Martes 28 de agosto de 2018

Dos muertos en una semana en Bellavista es señal inequívoca para encender las alarmas y que de una buena vez se haga algo porque, no nos mintamos, siempre hemos sabido que hay lugares de este barrio que históricamente han sido complejos (sobre todo cuando avanza la noche). Pero ahora quedó más que claro que, por más que haya crecido, la presencia policial no es suficiente y probablemente haya que intervenir el lugar con un trabajo mayor entre Carabineros, PDI, locatarios, clientes, vecinos y municipios. Lo escribo en plural porque Pío Nono, el corazón del barrio, separa las comunas de Providencia y Recoleta y hemos visto incontables oportunidades en que la pelota va y vuelve.

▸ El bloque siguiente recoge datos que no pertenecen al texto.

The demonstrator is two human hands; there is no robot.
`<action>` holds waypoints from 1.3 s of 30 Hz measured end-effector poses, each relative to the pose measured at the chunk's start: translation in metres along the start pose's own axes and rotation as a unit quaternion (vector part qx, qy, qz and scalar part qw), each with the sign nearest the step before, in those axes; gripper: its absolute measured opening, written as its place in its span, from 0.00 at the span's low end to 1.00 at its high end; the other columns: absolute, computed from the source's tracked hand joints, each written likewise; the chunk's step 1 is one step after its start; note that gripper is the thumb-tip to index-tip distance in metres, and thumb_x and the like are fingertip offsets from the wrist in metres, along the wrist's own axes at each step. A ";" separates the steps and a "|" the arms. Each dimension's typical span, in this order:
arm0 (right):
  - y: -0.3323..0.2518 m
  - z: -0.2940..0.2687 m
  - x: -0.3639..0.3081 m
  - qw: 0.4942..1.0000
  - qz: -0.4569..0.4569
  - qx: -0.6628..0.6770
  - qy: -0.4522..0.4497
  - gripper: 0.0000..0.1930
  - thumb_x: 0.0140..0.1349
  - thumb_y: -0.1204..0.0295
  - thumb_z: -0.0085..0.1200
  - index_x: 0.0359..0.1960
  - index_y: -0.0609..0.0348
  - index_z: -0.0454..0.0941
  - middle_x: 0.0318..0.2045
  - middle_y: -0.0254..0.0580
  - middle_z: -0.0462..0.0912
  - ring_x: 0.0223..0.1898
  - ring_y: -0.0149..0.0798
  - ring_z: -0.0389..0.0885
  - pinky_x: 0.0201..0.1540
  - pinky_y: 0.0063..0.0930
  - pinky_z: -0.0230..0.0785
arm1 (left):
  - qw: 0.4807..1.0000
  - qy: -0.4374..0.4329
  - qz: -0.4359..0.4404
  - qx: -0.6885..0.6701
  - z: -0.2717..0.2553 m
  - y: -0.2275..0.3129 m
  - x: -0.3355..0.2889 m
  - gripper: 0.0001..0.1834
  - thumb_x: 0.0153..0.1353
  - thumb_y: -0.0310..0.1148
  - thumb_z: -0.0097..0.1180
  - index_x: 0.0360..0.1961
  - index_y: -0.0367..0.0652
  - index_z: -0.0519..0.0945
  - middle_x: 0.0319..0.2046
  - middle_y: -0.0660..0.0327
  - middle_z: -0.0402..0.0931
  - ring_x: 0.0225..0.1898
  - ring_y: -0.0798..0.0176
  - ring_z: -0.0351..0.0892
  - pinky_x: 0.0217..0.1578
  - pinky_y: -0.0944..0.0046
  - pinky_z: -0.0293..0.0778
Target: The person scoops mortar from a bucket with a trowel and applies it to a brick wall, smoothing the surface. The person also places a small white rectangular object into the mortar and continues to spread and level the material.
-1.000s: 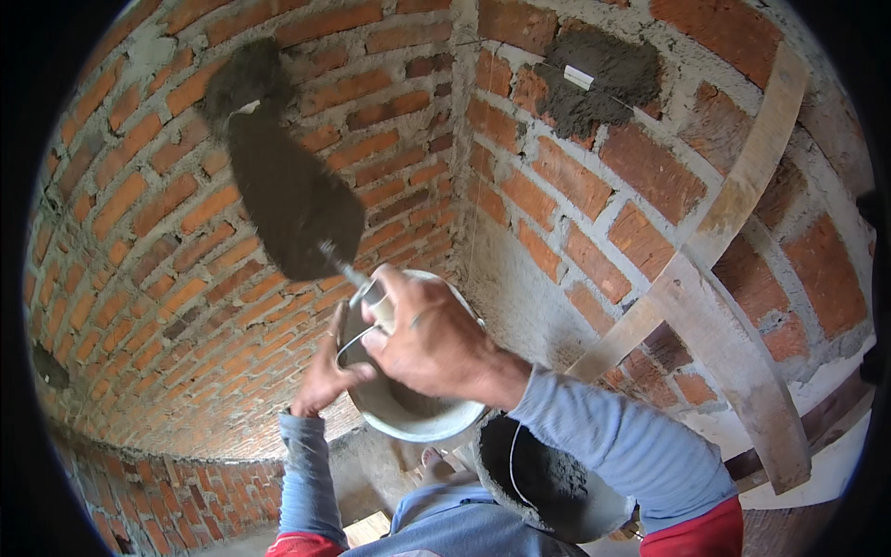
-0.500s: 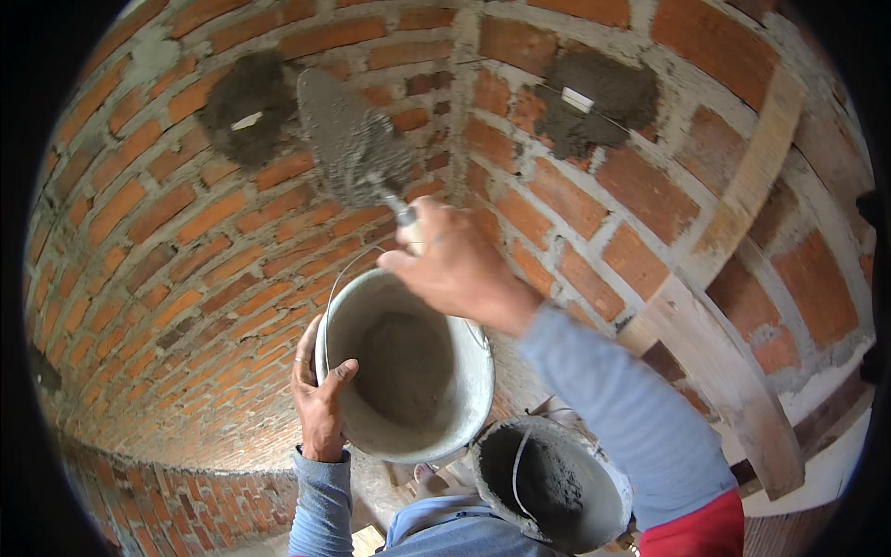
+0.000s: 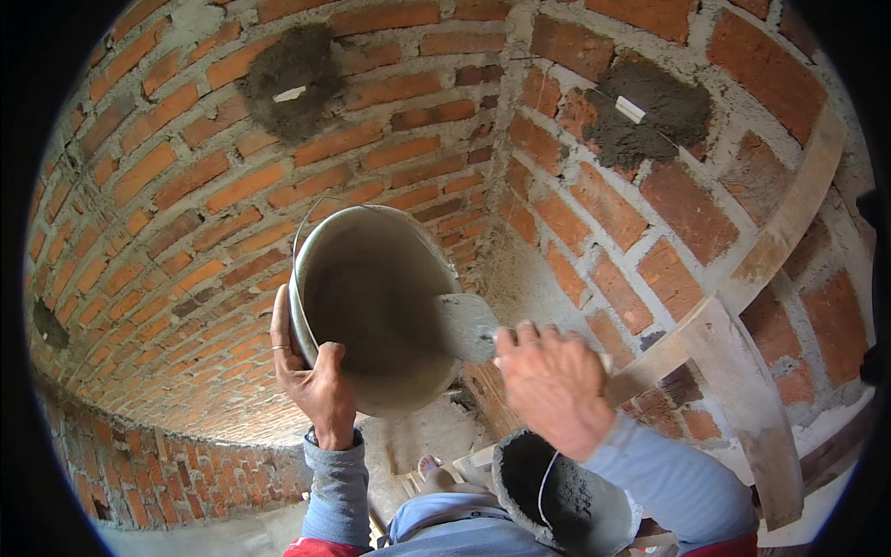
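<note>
Through the head view I am seeing the bare left hand (image 3: 316, 385) pinching the left edge of a round grey bucket (image 3: 408, 390) between thumb and fingers. The bare right hand (image 3: 555, 385) is wrapping around the handle of a flat grey metal trowel (image 3: 467, 327), its blade overlapping the bucket's right edge. A smaller-looking mortar-streaked grey pail (image 3: 608, 511) is standing below.

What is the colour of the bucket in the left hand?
The bucket is grey, best seen in the head view.
</note>
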State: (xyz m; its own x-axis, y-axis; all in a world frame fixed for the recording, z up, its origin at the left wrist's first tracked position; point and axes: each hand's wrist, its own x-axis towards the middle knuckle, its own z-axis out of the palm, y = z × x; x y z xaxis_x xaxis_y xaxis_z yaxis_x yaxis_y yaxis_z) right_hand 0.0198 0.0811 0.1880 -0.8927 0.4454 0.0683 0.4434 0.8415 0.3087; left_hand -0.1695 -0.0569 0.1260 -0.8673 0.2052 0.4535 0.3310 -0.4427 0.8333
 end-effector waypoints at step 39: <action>0.050 -0.137 -0.024 0.928 -0.047 0.362 0.068 0.10 0.65 0.67 0.60 0.39 0.63 0.79 0.22 0.43 0.81 0.20 0.38 0.80 0.21 0.34 0.71 | 0.993 0.113 -0.044 0.010 0.010 -0.055 -0.002 0.39 0.53 0.13 0.48 0.71 0.35 0.65 0.67 0.52 0.70 0.63 0.57 0.75 0.60 0.62 0.74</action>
State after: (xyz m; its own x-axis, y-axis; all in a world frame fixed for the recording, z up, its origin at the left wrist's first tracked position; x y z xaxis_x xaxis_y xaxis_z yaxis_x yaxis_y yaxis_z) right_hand 0.0527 0.0708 0.3319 -0.9101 0.3588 0.2072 0.2571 0.8813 -0.3965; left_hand -0.1820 -0.0241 0.0825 -0.9539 0.0403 0.2975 0.2550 -0.4143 0.8737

A fines de mayo de 2014 ambos ediles se comprometieron públicamente a implementar las medidas propuestas por la comunidad, después de haber trabajado ocho meses en una especie de plan maestro.

En la lista de problemas el número uno era “riñas de noche” y el segundo el “consumo de alcohol o drogas en la vía pública”. Han pasado cuatro años y es evidente que no se ha podido cantar victoria, de hecho, ni siquiera tararearla.

Ya vimos como producto de situaciones similares el Barrio Suecia terminó desapareciendo, y por más que parte importante de los vecinos estén enojados, nadie quiere que eso se replique acá. Con un contingente importante de extranjeros que llega diariamente a turistear y lugares icónicos como La Chascona, El Galindo, El Venezia e incluso el ahora popular Patio Bellavista (entre muchos otros), este sector merece ser tratado como un centro de cultura e identidad capitalina y no estigmatizado como destino peligroso.

El asesino de este fin de semana (chileno, para que se abstengan del comentario prejuicioso los racistas) tenía antecedentes penales por hurto, robo con violencia y violación. La pregunta es obvia: ¿qué hace un tipo como ese en un lugar así? Lamentablemente la falta de una respuesta tajante es la razón de por qué el gato sigue sin cascabel.